Ci son cascato di nuovo … e no, non mi riferisco al “temerario” testo di un personaggio che solamente chi è affetto da otopatologie degenerative può definire un “genio” della musica contemporanea.
La mia ammissione di “colpevolezza” riguarda il nuovo capitolo della trilogia “Spiritual revolution” dei Sailor Free, ancora una volta (era già successo con i primi due …) “sfuggito” al mio attento monitoraggio della scena locale, con un particolare focus riservato a quegli artisti che considero particolarmente significativi e propositivi.
Per chi, come il sottoscritto, ammira il prog-rock “mutante” (anzi, siamo di fronte a uno dei pochi casi in cui la definizione “art-rock” è pienamente calzante …) dei romani fin dagli esordi, tale mancanza di attenzione è davvero “inspiegabile” e solo un pronto recupero della situazione può in qualche modo emendare l’insopportabile “senso di colpa” che mi attanaglia.
Il tutto, per di più, alla luce del fatto che, come prevedibile, l’albo è un’altra straordinaria commistione di suoni, inquietudini e visioni, capaci di attingere dal prog, dalla dark-wave, dalla musica elettronica e dal grunge, confermando quella vena ispirativa eclettica e “libera” che nel tempo ha saputo rinnovarsi pur conservando un’innata coerenza espressiva.
Atmosfere sonore impregnate di umori diversi e arrangiate con la consueta ricchezza strumentale vi faranno balenare nella memoria lampi di Pink Floyd, Depeche Mode, Porcupine Tree, Bowie, Ultravox e A Perfect Circle, ma la realtà è che per i Sailor Free ribadire la propria “diversità” è un’esigenza primaria che l’opera trasmette fin dal primo contatto.
Nelle pieghe di un viaggio sempre emotivamente intenso e “imprevedibile” (una cosa di questi tempi veramente insolita …) troverete i chiaroscuri e gli impeti improvvisi di “Incognito”, le fosche e pulsanti orchestrazioni di “All I need”, l’enfasi cupa e visionaria di “The ghoul within” e ancora una ballata avvolgente e “spigolosa” dal titolo “So beautiful”, il tutto miscelato in un crogiolo di note e suggestioni perfettamente equilibrato e incisivo.

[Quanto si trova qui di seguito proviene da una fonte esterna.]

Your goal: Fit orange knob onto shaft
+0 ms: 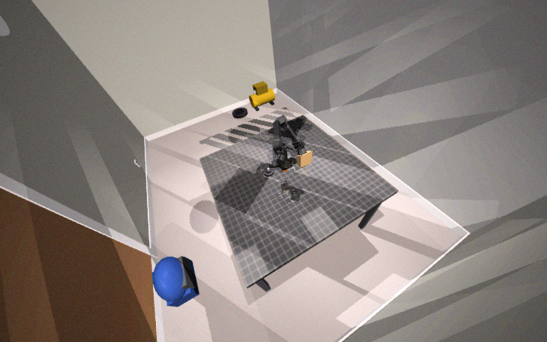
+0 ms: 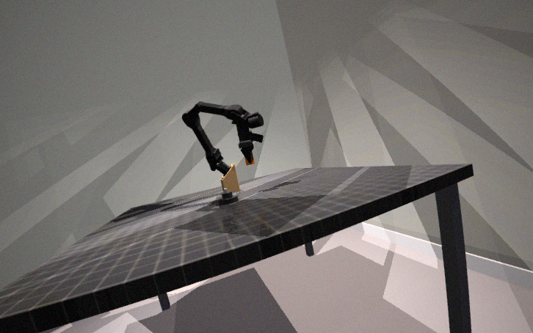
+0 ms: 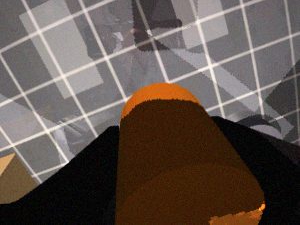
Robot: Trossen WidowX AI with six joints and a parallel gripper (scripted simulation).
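Note:
The orange knob (image 1: 284,169) (image 2: 250,158) (image 3: 167,144) is in my gripper (image 2: 249,161) (image 3: 164,130), which is shut on it. In the exterior view the knob hangs well above the table. Its underside and hole are hidden. The dark round pedestal (image 1: 268,173) (image 2: 228,199) stands on the table to the left of the gripper in the top and exterior views. Its small silver shaft (image 2: 225,191) points up with nothing on it. The shaft's flat side is too small to make out. Part of the round pedestal (image 3: 264,128) shows at the right of the wrist view, partly behind a finger.
A tan slanted block (image 1: 304,158) (image 2: 230,179) (image 3: 19,185) stands by the arm's base, behind the pedestal in the exterior view. The dark gridded table (image 1: 258,258) (image 2: 157,254) carries them. A yellow machine (image 1: 262,97), a black ring (image 1: 239,112) and a blue object (image 1: 169,279) are off the table.

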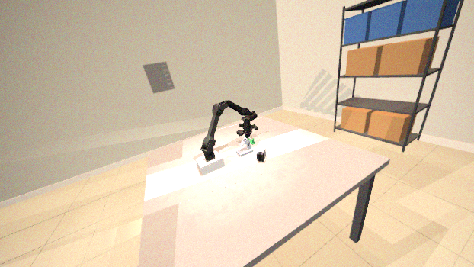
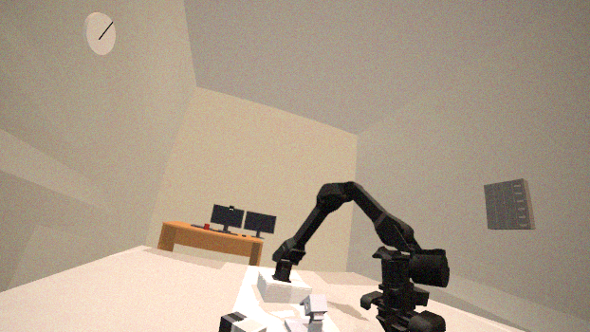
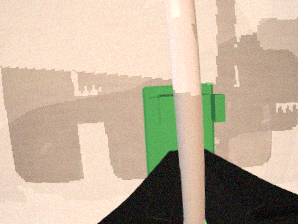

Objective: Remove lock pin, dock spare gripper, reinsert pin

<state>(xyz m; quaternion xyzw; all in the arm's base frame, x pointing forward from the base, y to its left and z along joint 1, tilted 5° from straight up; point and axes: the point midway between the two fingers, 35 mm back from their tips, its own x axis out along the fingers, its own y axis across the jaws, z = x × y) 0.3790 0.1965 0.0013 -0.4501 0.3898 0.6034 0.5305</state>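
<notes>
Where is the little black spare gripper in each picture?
Top: the spare gripper sits on the table, just right of the white mount.
Exterior: at the bottom edge, left of the mount.
Wrist: not in it; only the lock pin, clamped in the end effector.
Landmark: the arm's white base block, in top and exterior.
</notes>
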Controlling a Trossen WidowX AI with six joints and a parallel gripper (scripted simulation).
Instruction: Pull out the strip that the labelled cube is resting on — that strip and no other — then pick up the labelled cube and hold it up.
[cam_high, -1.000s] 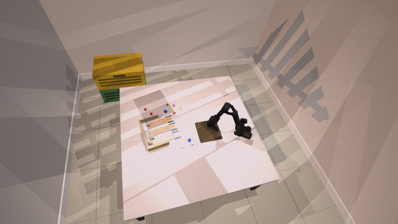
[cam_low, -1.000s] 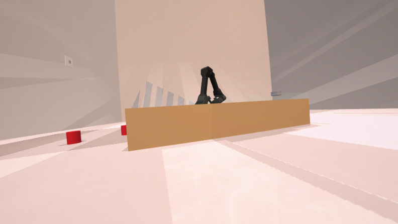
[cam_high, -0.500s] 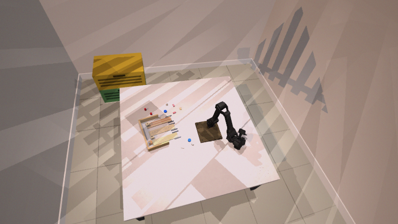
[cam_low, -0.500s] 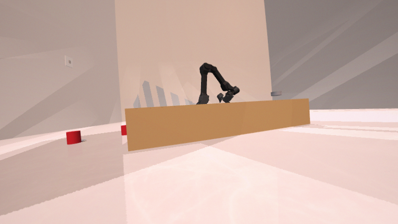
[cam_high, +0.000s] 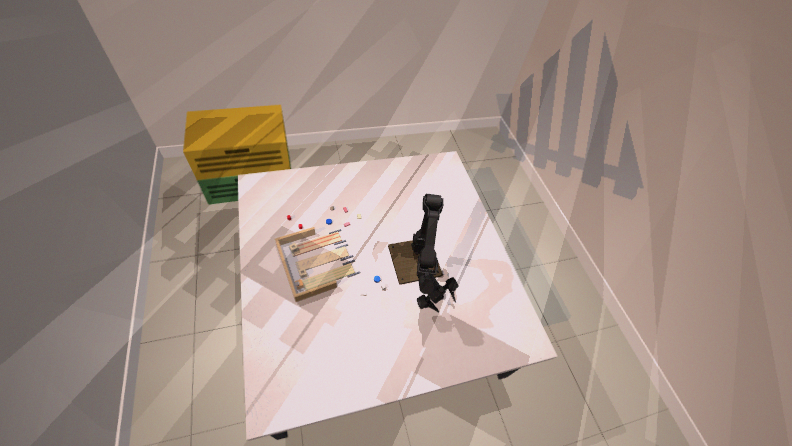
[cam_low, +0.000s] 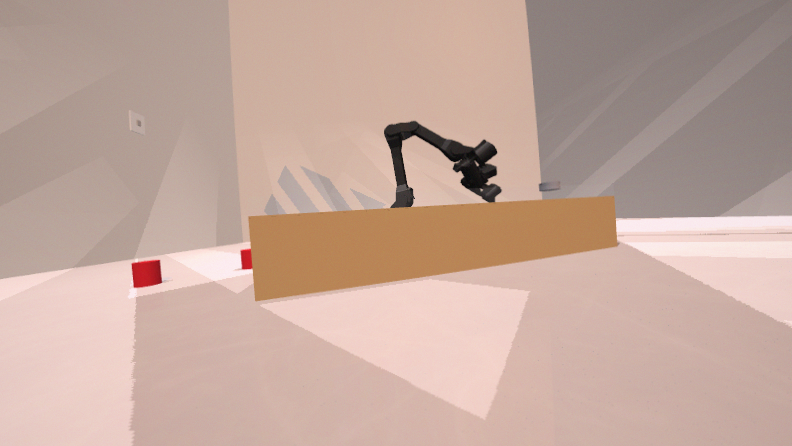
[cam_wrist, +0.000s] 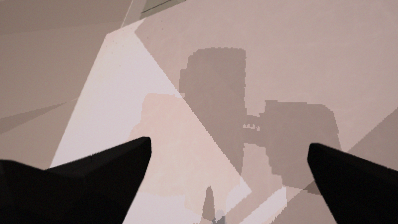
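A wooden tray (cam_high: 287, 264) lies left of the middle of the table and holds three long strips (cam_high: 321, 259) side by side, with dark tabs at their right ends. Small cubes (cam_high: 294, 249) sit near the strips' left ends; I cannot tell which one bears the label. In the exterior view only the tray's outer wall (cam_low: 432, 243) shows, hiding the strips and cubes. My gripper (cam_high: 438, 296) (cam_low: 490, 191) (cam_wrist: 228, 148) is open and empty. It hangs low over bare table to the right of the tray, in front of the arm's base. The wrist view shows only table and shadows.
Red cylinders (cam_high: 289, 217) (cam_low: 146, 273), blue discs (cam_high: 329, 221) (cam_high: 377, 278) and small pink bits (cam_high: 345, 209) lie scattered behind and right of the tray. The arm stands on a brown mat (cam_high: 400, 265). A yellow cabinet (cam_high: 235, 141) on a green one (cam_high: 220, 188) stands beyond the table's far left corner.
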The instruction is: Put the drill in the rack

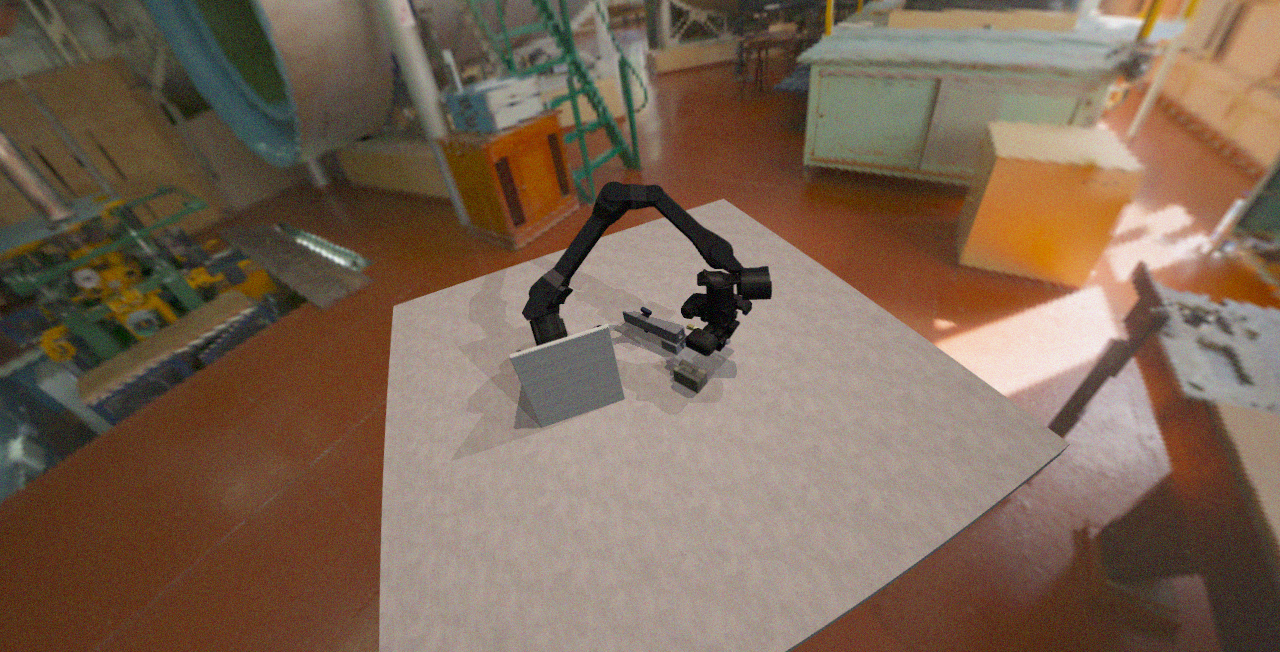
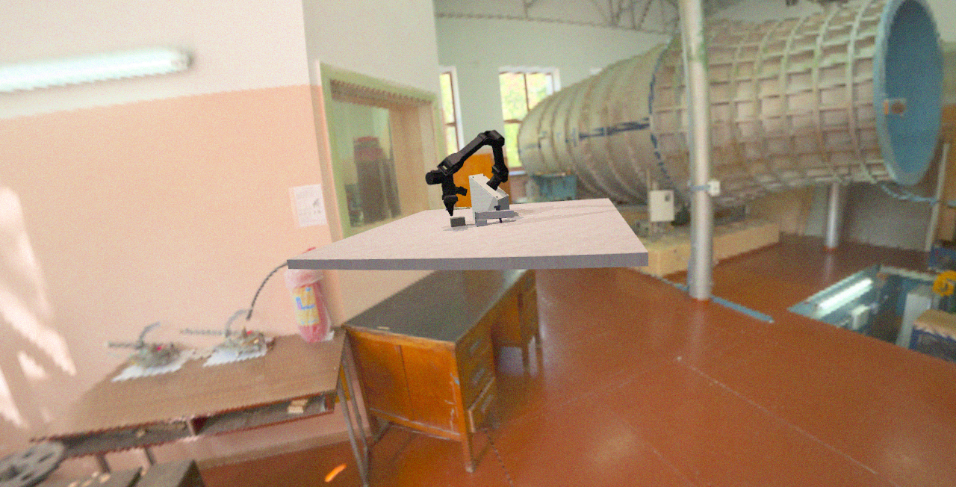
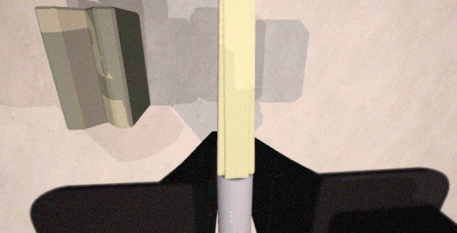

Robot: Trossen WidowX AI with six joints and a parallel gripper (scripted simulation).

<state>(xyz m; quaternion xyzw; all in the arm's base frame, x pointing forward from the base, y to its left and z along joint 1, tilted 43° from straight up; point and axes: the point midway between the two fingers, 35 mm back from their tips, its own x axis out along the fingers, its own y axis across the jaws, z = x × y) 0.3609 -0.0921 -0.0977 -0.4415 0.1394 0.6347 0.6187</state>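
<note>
My gripper (image 1: 713, 343) (image 2: 450, 212) (image 3: 227, 139) is shut on the drill, whose pale yellow fluted part (image 3: 237, 101) (image 1: 690, 327) and grey shank (image 3: 234, 208) show in the wrist view. The drill lies level between the fingers, above the table, with its fluted part reaching out past the top of the wrist view. The rack, a grey-green block (image 1: 688, 377) (image 2: 458, 222) (image 3: 76, 79) with a groove along its top, stands on the table beside the drill, to its left in the wrist view. I cannot tell the key apart on the grey bar-shaped fixture (image 1: 651, 326) (image 2: 497, 214).
A pale grey wedge-shaped block (image 1: 572, 375) (image 2: 482, 195) stands on the light table (image 1: 716, 540) (image 2: 401, 243) near the arm's base. The bar-shaped fixture lies between the arm's base and my gripper. The table's edges lie well away from the rack.
</note>
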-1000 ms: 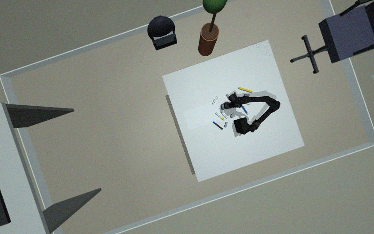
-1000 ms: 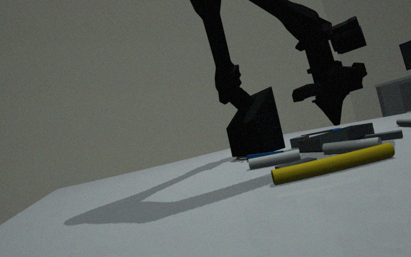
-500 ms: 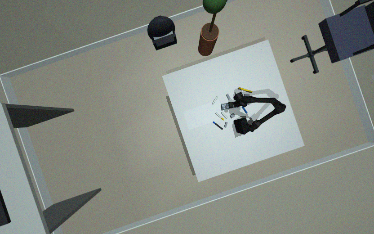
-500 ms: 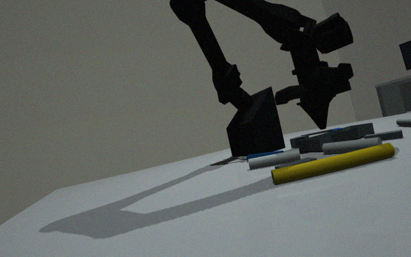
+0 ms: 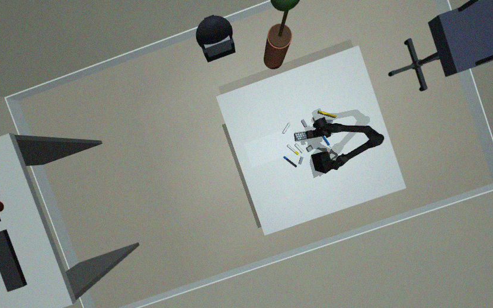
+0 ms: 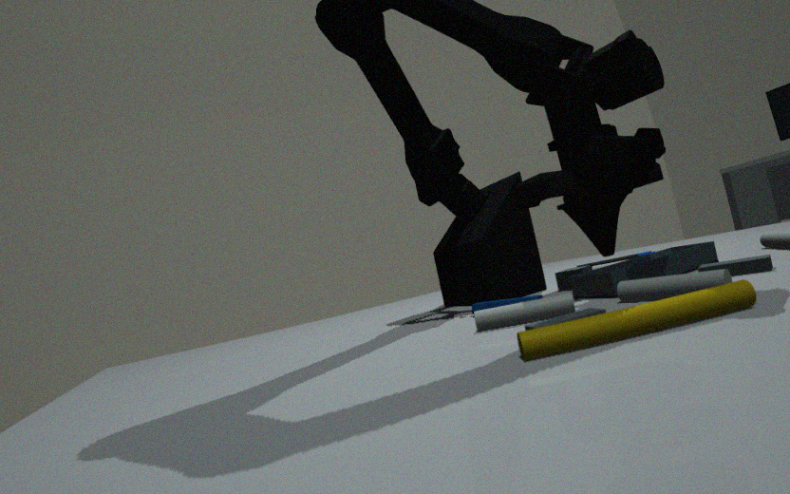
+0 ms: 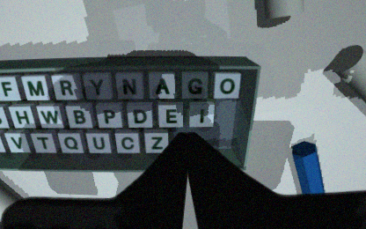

In mezzo a tanti fantomatici “progressisti”, alla prova dei fatti spesso prolissi e presuntuosi, David Petrosino e i suoi sodali si qualificano anche quando raccolgono in maniera più esplicita l’eredità dello psych-prog e di certo kraut-rock nel clima melodrammatico e nelle scorie esotiche di “Not for me”, mentre con “Let me in” l’esposizione sonora si arricchisce di immaginifiche nevrosi elettroniche, di un tipo che verosimilmente piacerebbero persino a Trent Reznor.
Le architetture musicali al tempo stesso ardite e adescatrici di “Disappear” (il break di sax è da “brividi” …) sanciscono ulteriormente la superiorità ispirativa di una formazione che in “Gambling” si affida nuovamente a un registro stilistico drammatico, mistico e solenne e con lo strumentale “The watcher” trasporta l’astante in un soffice universo disseminato di ipnotiche fluorescenze, un ambiente perfetto per soddisfare le esigenze sensoriali di tutti gli psiconauti all’ascolto.
Intrigante e “spiazzante” per tensione e alterità, “Spiritual Revolution part. 3” conferma l’essenza artistica di una band che si distingue per virtù specifiche, cultura e creatività, per nulla arrendevole alle “mode” … una rarità, insomma, di cui “dimenticarsi” è davvero inqualificabile.